科目 黒羽城郭内の藩士の子弟男子に漢文を教授した。開塾は元治元年(一八六四)で、明治四、五年頃まで約七、八年間続いた。

師匠 佐藤真小一はのちに姓を那須と改め、諱は均であったから、世には那須均をもって知られている。天保十二年(一八四一)黒羽藩士小山田重遠の第八子に生まれ、出でて佐藤氏を継いだ。戊辰の際には、藩の密使となり、那須真子一と称して京都に上り、藩主大関増裕自筆の勤皇の密奏書を、五条少納言為栄に託して伝達した。なお京都に止まって法性寺を寓居とし、寺門に黒羽藩屯営と大書した標札を掲げ、自ら藩の家老と称して太政官に出頭し、全藩一致、力を勤王に尽すべき由を言上した。これより本姓佐藤を改めて那須と称した。戊辰の役には藩の輜重方を勤め、糧食兵器等を調えて後顧の憂なからしめた。戦争が終って功により禄八十石を増加された。
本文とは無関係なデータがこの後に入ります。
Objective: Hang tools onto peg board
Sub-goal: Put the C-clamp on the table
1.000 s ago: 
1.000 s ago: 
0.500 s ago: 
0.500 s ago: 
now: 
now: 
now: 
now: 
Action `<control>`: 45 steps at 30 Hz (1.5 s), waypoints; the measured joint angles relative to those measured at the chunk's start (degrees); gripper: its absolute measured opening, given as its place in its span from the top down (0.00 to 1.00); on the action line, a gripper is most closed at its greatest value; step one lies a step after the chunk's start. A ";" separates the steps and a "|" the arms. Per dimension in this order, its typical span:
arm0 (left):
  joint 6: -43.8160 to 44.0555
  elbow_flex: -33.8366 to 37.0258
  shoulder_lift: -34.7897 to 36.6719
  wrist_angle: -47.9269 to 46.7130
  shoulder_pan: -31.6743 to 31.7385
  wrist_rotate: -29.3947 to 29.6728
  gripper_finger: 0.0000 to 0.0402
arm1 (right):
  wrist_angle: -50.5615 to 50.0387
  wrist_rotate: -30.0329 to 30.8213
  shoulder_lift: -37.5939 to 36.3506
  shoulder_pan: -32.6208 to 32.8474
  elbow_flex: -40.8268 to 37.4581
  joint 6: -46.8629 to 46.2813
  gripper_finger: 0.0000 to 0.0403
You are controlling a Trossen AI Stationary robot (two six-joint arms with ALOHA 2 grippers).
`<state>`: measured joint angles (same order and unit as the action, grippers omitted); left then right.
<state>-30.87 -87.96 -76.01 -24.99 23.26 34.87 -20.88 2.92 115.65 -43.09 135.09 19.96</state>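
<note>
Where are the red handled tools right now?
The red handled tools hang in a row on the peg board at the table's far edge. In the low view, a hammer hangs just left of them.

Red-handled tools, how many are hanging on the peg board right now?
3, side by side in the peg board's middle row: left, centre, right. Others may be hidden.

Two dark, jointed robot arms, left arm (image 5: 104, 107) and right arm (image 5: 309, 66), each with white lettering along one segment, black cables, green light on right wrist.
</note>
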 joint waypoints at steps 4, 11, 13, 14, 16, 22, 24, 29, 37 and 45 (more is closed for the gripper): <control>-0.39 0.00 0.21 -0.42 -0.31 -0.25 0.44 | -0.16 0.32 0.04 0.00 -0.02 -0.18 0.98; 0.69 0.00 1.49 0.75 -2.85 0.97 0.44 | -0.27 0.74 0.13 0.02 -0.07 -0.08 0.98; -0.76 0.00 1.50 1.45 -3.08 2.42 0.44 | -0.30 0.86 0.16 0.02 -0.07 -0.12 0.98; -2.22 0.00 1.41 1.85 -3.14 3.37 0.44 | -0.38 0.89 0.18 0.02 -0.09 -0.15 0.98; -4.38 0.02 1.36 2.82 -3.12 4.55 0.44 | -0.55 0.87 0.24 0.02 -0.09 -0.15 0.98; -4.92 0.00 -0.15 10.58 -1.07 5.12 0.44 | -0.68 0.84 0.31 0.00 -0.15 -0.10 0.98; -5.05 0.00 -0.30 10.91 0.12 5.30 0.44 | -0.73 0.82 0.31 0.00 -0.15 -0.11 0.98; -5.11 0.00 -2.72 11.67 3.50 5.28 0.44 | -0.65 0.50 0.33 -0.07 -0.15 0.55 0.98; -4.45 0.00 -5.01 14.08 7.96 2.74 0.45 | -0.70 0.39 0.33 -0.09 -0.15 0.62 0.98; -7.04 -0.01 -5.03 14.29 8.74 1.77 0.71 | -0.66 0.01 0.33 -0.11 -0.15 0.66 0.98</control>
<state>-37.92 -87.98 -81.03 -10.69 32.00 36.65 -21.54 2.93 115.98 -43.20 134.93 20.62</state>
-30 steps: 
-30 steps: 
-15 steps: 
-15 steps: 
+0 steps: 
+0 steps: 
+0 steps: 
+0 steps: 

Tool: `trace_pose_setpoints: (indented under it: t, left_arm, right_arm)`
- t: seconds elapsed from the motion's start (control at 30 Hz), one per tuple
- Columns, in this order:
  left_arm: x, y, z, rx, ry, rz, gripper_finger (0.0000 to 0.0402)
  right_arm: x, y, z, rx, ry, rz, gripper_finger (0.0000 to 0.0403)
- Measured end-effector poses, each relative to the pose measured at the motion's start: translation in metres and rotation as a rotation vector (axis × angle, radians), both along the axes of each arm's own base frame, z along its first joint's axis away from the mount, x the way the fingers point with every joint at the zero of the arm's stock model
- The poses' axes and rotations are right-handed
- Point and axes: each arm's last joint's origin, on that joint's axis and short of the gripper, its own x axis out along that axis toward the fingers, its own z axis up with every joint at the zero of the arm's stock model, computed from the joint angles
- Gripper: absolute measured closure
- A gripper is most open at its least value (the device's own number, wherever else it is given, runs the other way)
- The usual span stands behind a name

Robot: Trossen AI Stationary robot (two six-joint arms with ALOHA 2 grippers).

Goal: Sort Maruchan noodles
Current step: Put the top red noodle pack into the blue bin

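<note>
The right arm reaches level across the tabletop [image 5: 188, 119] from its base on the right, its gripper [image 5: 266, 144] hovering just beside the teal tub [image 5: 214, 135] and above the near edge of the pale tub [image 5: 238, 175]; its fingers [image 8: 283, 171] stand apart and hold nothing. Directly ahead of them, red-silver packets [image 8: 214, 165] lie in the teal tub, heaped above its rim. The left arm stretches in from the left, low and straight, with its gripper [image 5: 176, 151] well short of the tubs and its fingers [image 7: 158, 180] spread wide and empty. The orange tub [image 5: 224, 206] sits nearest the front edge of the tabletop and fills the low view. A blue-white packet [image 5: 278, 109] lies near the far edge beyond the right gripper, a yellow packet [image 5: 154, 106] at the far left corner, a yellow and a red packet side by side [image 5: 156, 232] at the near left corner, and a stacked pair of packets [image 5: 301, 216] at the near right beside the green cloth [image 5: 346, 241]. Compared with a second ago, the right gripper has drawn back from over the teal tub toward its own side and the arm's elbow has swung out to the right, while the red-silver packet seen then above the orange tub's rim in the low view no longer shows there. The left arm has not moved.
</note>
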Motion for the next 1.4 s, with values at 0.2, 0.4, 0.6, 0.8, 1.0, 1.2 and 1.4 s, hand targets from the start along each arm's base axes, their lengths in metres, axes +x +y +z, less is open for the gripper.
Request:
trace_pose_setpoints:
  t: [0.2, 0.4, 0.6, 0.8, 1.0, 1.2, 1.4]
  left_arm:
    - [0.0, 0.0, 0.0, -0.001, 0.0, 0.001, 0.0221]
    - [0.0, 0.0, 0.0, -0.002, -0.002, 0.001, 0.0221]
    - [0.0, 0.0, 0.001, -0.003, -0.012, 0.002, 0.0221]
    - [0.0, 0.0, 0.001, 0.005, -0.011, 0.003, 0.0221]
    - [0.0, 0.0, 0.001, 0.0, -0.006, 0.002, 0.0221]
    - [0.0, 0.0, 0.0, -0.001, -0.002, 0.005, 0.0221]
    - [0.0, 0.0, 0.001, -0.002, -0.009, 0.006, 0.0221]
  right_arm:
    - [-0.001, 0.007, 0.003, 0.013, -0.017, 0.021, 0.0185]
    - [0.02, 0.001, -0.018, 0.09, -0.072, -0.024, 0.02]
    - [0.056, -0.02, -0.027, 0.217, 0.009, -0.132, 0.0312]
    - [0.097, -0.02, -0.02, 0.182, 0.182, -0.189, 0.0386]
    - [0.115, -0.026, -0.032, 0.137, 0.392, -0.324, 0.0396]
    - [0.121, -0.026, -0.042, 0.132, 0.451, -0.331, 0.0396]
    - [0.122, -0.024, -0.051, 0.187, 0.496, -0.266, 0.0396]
廃藩ののち県外に出仕したが、のち栃木県に聘せられ、河内、安蘇、上都賀、下都賀の各郡長を歴任し、明治廿五年(一八九二)、多年の功労により従六位勲六等に叙せられ、瑞宝章を賜った。ついで会計検査補に転じ、東京に移住した。退官後東京に止まり、旧藩主大関家の顧問としてよく輔翼するところがあった。同四十一年(一九〇八)九月病歿した。享年六十八、黒羽町大雄寺に葬った。男弓雄は陸軍中将に昇進し、支那事変及び太平洋戦争に勇名を謳われたのは人のよく知るところである。均の碑は黒羽招魂社の境内に建ててある。